Prevention/Delay of Type 2 Diabetes
There are several random controlled studies showing that people at high risk for developing Type 2 Diabetes can decrease their rate of onset with certain interventions. These interventions may include lifestyle changes and even medication in some instances. ADA supports formal education for people with impaired glucose tolerance and an A1C between 5.7 and 6.4%. People who fall into this category also need to be monitored annually for their blood sugar values and assessed for cardiovascular risk factors (obesity, hypertension, and high cholesterol).
I think one of the most important things we do as diabetes providers is helping people learn how to monitor their blood sugars at home and follow these patterns for better control.
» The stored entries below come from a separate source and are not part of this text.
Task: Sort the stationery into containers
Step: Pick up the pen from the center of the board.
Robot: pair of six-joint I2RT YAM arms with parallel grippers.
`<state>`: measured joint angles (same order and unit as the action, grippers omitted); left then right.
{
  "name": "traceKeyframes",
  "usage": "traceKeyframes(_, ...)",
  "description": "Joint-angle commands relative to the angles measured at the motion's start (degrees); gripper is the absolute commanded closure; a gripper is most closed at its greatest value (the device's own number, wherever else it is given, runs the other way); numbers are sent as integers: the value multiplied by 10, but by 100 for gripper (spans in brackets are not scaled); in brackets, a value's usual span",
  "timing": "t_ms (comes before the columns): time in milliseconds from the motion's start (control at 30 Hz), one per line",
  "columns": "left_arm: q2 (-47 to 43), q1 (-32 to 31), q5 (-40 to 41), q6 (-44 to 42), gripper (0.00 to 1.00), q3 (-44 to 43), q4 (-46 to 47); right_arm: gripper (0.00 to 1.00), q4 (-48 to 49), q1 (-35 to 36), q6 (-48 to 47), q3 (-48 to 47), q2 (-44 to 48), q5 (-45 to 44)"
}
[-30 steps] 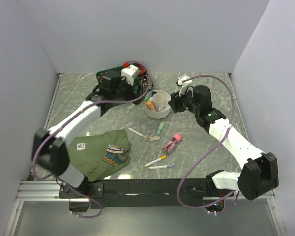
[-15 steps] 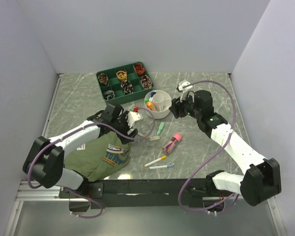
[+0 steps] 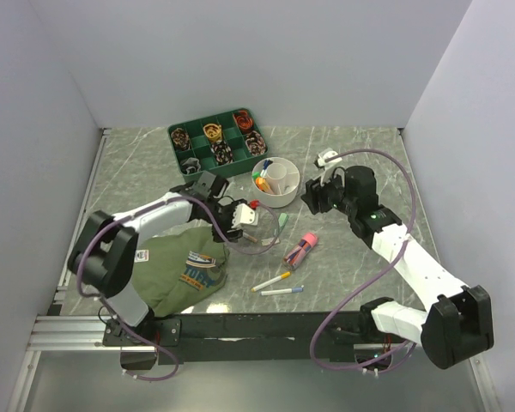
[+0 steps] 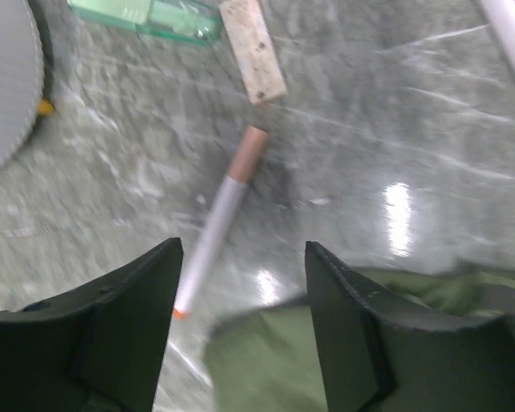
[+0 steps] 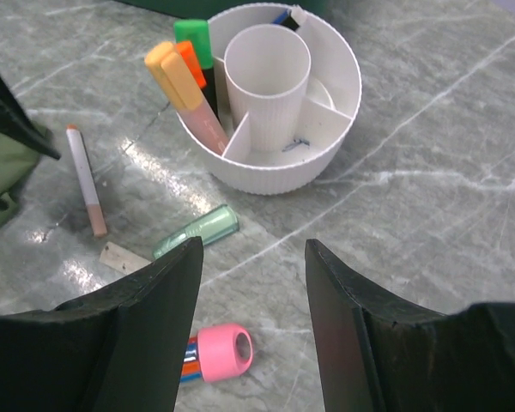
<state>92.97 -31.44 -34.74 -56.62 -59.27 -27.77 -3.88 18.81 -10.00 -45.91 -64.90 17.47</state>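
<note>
A white pen with a brown cap (image 4: 225, 210) lies on the marble table beside the olive shirt (image 4: 283, 352). My left gripper (image 4: 243, 253) hangs open just above it, with the pen's orange tip between the fingers. The white divided cup (image 5: 275, 163) holds orange highlighters (image 5: 182, 79) and a green marker (image 5: 191, 36). My right gripper (image 5: 253, 257) is open and empty over bare table in front of the cup. Below it lie a pale green highlighter (image 5: 197, 232) and a pink-capped marker bundle (image 5: 219, 352). Two thin pens (image 3: 275, 286) lie nearer the front edge.
The green compartment tray (image 3: 216, 142) stands at the back, behind the cup (image 3: 275, 182). A small tan flat piece (image 4: 253, 51) lies by the green highlighter. The folded shirt (image 3: 176, 266) covers the front left. Purple cables loop along both arms.
My left arm has swung from the green tray down to the white pen by the shirt, and its jaws have narrowed. The right gripper has shifted slightly right of the cup.
</note>
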Motion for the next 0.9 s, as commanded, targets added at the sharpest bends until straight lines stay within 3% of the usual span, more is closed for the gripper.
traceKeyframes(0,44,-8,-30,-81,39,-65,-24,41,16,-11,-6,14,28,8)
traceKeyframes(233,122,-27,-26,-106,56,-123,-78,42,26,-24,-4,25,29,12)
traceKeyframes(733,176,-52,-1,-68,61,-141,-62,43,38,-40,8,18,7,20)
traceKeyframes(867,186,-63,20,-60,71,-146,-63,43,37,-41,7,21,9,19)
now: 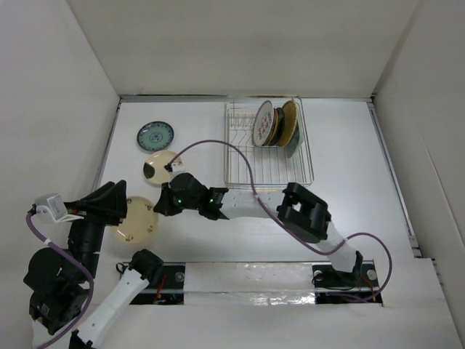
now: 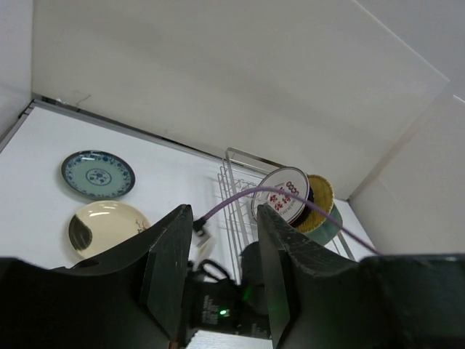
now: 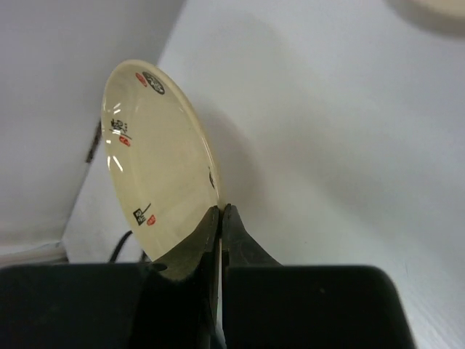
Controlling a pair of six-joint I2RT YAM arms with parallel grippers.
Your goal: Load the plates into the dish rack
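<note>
My right gripper (image 1: 158,206) is shut on the rim of a cream plate (image 1: 134,220) with small red and black marks at the front left. In the right wrist view the closed gripper (image 3: 221,211) pinches that plate's (image 3: 156,160) near edge. My left gripper (image 1: 120,207) is open and empty, over the plate's left side; it also shows in the left wrist view (image 2: 221,218). The silver wire dish rack (image 1: 276,171) holds a white plate with red characters (image 1: 263,122), a gold plate (image 1: 288,120) and others on edge. A teal plate (image 1: 155,135) and a black-marked cream plate (image 1: 160,167) lie flat.
White walls enclose the table on the left, back and right. The right arm's elbow (image 1: 305,211) and purple cable (image 1: 218,143) cross in front of the rack. The left wrist view shows the teal plate (image 2: 97,174), the black-marked cream plate (image 2: 105,225) and the rack (image 2: 236,182).
</note>
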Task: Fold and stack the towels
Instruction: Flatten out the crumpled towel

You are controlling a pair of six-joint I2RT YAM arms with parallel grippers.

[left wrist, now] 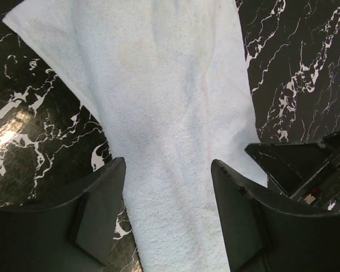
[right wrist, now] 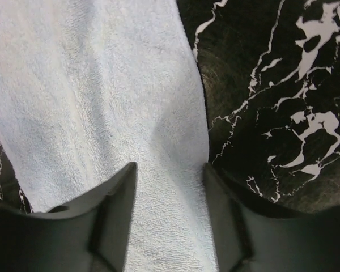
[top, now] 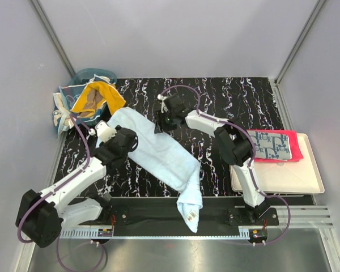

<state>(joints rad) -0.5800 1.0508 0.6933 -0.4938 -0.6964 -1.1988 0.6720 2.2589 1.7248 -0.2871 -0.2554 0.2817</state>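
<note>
A light blue towel (top: 158, 150) lies spread diagonally across the black marble table (top: 238, 96), and its near end hangs over the front edge. My left gripper (top: 114, 135) hovers over the towel's far left end. In the left wrist view it (left wrist: 169, 164) is open, with the towel (left wrist: 170, 85) flat beneath the wide gap. My right gripper (top: 160, 126) is at the towel's far right edge. Its fingers (right wrist: 170, 170) stand apart astride a raised ridge of the towel (right wrist: 102, 85), the right finger at the hem. An orange towel (top: 96, 97) lies bunched in the basket.
The teal basket (top: 93, 72) stands at the back left corner. A cream tray (top: 283, 175) at the right holds a folded grey patterned towel (top: 272, 144) on top of a red one (top: 296, 148). Walls close off the left, back and right sides.
</note>
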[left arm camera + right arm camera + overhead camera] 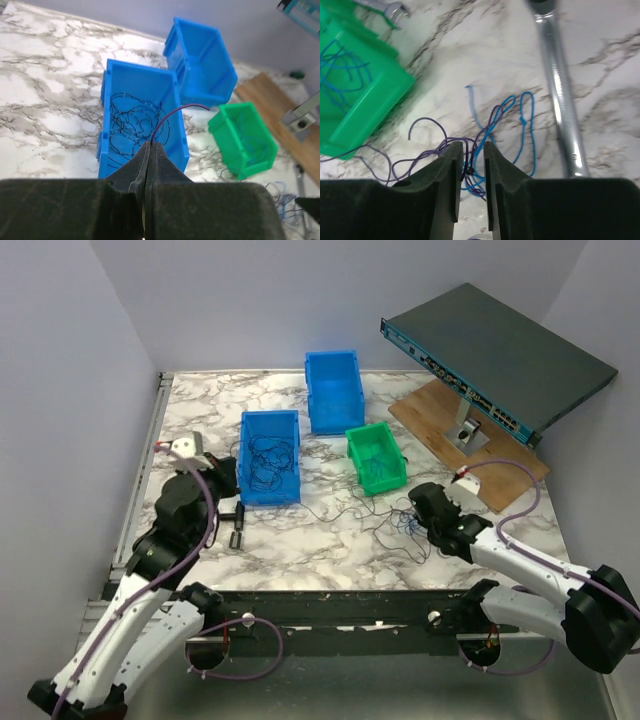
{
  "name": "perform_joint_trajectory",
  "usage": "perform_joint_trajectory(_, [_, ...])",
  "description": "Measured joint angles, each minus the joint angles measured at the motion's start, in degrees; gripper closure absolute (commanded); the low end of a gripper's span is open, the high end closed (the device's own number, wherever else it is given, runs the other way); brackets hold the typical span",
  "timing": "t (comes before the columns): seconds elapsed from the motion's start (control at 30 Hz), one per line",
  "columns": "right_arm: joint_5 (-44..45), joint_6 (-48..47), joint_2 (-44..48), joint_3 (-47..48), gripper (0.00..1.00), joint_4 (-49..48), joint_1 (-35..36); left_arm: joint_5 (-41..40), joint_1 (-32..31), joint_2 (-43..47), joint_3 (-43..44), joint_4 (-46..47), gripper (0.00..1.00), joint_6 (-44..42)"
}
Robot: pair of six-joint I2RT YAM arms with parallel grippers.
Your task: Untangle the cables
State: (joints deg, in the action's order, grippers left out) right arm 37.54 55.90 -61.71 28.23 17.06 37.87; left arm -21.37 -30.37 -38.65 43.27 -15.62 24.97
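Smooth marbled table (290, 540), glossy plastic green bin (367, 102), shiny metal wrench (558, 85).

Bare marble table (300, 550) lies open along the near edge between the arms, and again on the far left. The near blue bin (270, 497), far blue bin (335, 422) and green bin (385, 480) crowd the middle, with only narrow gaps between them. Loose cables (385, 520) and a wrench (560, 85) litter the near right. A tilted network switch (500, 350) overhangs the far right corner.
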Motion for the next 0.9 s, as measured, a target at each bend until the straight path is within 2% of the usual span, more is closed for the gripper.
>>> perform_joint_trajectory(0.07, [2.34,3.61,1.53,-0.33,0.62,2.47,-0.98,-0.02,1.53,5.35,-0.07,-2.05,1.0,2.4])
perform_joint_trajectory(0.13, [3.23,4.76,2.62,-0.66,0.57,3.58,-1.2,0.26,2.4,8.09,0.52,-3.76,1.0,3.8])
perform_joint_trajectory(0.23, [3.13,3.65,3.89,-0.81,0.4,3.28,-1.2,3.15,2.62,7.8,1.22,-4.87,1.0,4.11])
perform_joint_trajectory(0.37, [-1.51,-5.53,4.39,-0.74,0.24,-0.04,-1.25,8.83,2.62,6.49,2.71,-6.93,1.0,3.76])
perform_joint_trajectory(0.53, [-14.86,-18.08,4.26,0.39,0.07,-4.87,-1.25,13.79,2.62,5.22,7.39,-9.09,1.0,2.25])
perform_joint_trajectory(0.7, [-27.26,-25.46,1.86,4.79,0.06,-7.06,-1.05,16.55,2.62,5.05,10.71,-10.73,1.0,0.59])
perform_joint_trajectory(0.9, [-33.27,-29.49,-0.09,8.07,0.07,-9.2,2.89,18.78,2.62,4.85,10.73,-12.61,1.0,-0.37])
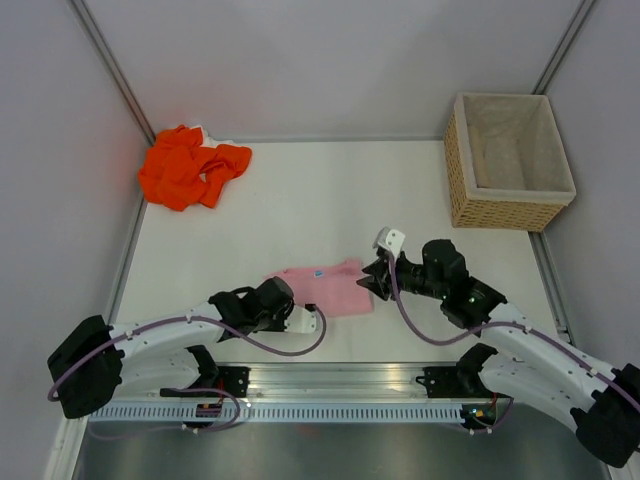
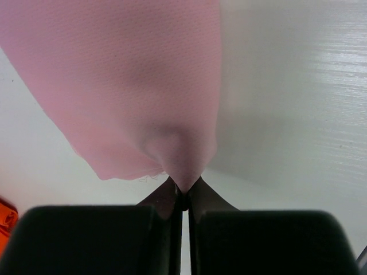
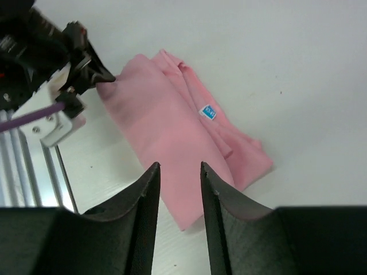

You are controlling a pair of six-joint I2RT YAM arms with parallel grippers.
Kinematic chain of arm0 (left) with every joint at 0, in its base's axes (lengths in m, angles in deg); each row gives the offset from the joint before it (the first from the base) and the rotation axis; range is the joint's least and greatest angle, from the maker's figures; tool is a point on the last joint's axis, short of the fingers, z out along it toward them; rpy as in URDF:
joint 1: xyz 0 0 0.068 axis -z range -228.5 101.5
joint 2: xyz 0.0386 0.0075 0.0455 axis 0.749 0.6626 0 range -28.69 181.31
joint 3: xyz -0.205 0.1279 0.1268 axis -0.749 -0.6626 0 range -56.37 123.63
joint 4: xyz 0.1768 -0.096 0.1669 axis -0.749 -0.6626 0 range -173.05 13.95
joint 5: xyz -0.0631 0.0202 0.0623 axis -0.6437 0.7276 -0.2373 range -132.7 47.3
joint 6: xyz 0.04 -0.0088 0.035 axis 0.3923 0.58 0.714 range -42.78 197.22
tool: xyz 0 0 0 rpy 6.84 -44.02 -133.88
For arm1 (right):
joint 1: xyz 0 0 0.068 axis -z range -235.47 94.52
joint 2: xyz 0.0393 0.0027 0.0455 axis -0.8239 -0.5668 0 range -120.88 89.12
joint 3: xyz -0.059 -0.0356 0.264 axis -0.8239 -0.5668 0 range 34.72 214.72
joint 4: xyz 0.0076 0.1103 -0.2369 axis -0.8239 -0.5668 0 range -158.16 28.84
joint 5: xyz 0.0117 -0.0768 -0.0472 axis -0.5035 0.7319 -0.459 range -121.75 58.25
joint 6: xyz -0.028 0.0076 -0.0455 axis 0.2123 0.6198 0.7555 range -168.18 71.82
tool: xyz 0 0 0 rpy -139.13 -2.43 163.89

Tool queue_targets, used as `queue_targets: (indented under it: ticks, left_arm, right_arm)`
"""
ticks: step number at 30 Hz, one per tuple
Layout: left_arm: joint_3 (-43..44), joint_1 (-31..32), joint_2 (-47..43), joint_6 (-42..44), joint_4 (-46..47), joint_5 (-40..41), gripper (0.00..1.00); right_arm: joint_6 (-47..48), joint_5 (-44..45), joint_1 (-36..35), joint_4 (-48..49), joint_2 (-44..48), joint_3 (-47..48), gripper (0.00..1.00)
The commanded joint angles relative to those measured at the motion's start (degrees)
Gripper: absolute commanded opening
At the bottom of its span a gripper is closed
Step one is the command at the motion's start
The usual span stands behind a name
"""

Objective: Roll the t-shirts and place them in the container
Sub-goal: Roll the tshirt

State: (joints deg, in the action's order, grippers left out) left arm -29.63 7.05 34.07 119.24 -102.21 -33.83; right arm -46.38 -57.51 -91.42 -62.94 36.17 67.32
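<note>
A pale pink cloth t-shirt [image 1: 325, 290] lies folded in a band on the white surface [image 1: 300, 200], near the front edge and between the two arms. Its left end is pinched in the left jaws, which are closed on the cloth. The right jaws are held narrowly apart over the right end, gripping nothing. A crumpled bright orange t-shirt [image 1: 190, 170] is noted in the far left corner, and a woven wicker basket [image 1: 500, 212] at the far right. Both are well apart from the arms.
</note>
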Motion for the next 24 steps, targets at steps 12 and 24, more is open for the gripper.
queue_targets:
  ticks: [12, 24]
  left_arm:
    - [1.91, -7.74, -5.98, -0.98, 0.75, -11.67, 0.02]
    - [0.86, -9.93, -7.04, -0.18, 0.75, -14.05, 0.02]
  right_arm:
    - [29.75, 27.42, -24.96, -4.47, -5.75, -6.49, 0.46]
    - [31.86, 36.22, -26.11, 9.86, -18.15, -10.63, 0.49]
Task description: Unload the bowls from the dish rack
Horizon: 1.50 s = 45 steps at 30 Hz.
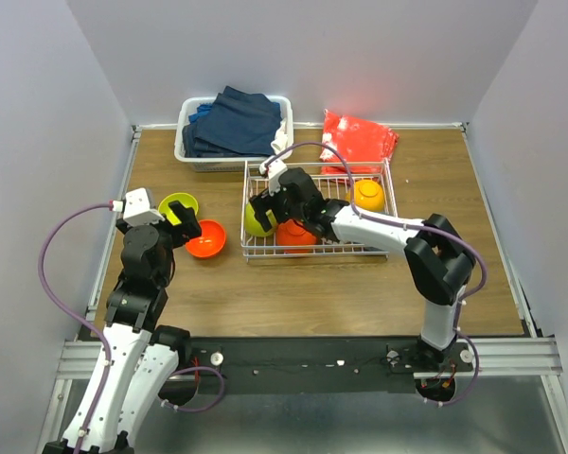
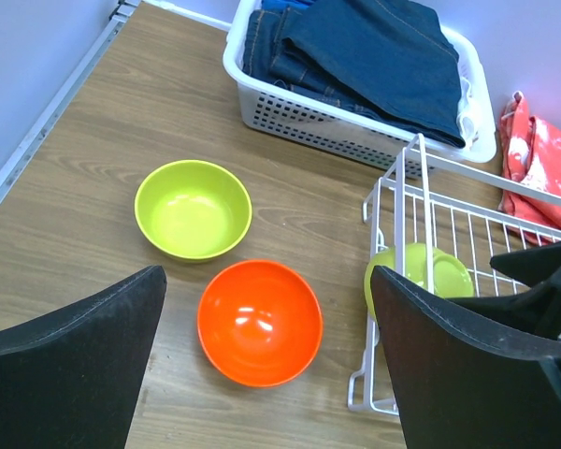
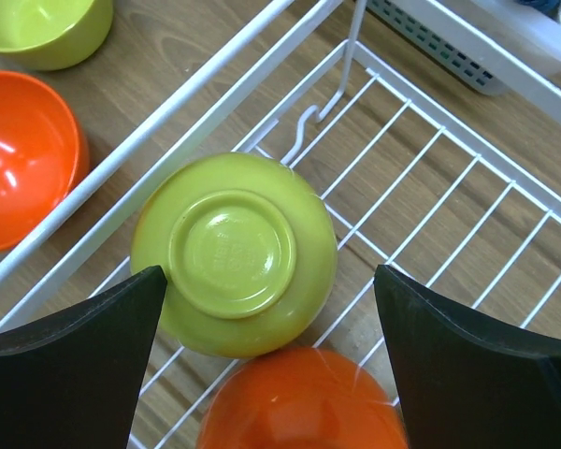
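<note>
**Desk:** Where do the arms stand?

**Photographer:** The left arm point(image 1: 142, 274) rises from the near table point(image 1: 312, 293) edge and bends forward. The left gripper point(image 2: 266, 279) hangs over bare wood just left of the dish rack point(image 1: 317, 256), fingers wide apart and holding nothing. Under it sits a red-orange bowl point(image 2: 259, 322), with a lime green bowl point(image 2: 193, 208) just beyond, both upright and outside the rack.

**Desk:** And the right?

**Photographer:** The right arm point(image 1: 388, 227) stretches leftward across the rack. The right gripper point(image 3: 269, 273) points down into the left end, fingers spread either side of an upturned lime bowl point(image 3: 234, 253). Whether they touch it is unclear. A second red-orange bowl point(image 3: 304, 398) presses against its near side. A yellow-orange bowl point(image 1: 367, 194) sits at the rack's far right. Behind are a white tub point(image 1: 185, 151) of blue clothes point(image 1: 237, 121) and a red bag point(image 1: 358, 137).
</note>
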Tool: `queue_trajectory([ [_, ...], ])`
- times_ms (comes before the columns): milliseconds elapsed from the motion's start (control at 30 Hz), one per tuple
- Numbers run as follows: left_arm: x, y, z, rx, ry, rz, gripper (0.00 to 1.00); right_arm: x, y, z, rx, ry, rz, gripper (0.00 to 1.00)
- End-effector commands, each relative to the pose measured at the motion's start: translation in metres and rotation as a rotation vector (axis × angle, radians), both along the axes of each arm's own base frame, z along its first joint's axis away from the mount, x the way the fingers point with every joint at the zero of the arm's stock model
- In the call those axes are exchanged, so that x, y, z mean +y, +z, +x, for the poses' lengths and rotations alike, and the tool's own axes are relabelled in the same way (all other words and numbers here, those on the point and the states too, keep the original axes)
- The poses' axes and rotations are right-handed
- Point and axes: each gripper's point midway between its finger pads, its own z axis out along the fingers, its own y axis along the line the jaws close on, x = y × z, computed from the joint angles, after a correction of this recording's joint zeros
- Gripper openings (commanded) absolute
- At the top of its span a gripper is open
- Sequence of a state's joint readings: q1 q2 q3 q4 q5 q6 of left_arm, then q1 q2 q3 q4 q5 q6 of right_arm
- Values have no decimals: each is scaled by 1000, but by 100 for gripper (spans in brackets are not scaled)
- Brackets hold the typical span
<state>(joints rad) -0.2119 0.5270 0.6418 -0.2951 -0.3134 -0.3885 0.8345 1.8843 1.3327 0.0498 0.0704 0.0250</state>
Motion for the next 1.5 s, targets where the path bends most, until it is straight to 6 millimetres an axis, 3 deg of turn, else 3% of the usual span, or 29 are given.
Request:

However, there has been some discussion in the literature about the clinical utility and expense for self-monitoring of blood glucose (SMBG) in people who aren’t on aggressive insulin or not on insulin at all. ADA has approached this issue by stating that frequency and timing of SMBG should be decided on an individual basis based on the person’s needs and goals for treatment. People using MDI or an insulin pump need frequent SMBG to assess for control and monitor for hypoglycemia. People using less frequent insulin or non-insulin therapies may check SMBG on a more variable schedule that should be determined with the health care provider. It’s also important to review testing technique at times to be sure the results are accurate.
DSME and Support Groups
ADA has always advocated for education and support for people with diabetes, and now is supporting formal education for pre-diabetic patients. ADA supports third-party payer reimbursement for both these services.
Hypoglycemia awareness and management should be frequently reviewed with patients. The self-management plan should always be re-evaluated if there have been one (1) or more episodes of severe hypoglycemia (inability to handle the episode on your own). People with severe hypoglycemia or hypoglycemia unawareness may need the targets for glycemic control raised. People with declining cognition need to be assessed frequently for hypoglycemia by their providers and family members. Adjustments in their glycemic management plan will also need to be made.